[[ THE DATA open ]]

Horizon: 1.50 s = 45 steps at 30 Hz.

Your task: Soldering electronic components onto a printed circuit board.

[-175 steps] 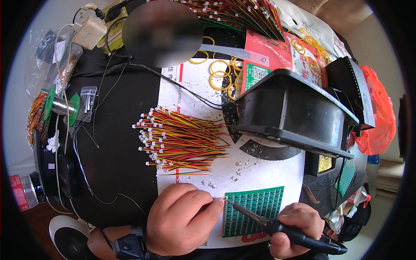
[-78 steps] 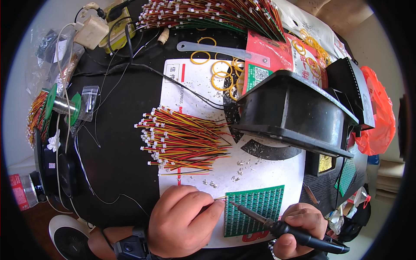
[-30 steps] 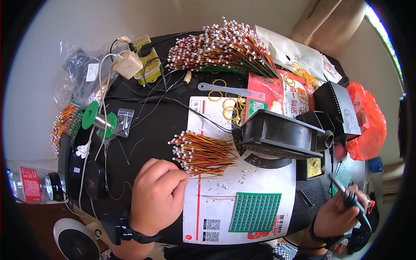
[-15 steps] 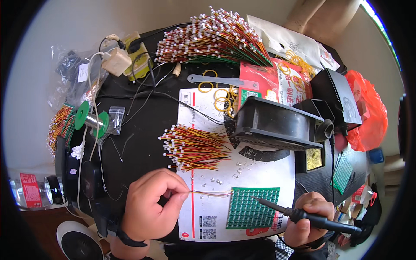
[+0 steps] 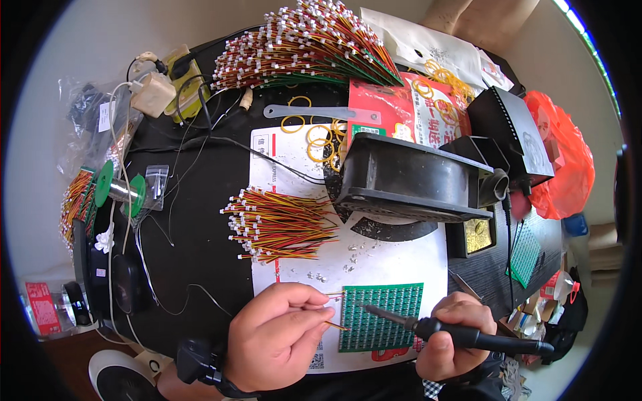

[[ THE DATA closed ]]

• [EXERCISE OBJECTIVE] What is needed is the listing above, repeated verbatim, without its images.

• [ANSWER BOX]
Horizon: 1.50 s = 45 steps at 30 Hz.

Your task: Soldering electronic components onto a printed circuit board.

[-175 steps] 
[-78 steps] 
[-30 steps] 
[-15 steps] 
[+0 steps] 

The answer to this exercise has been fully stated.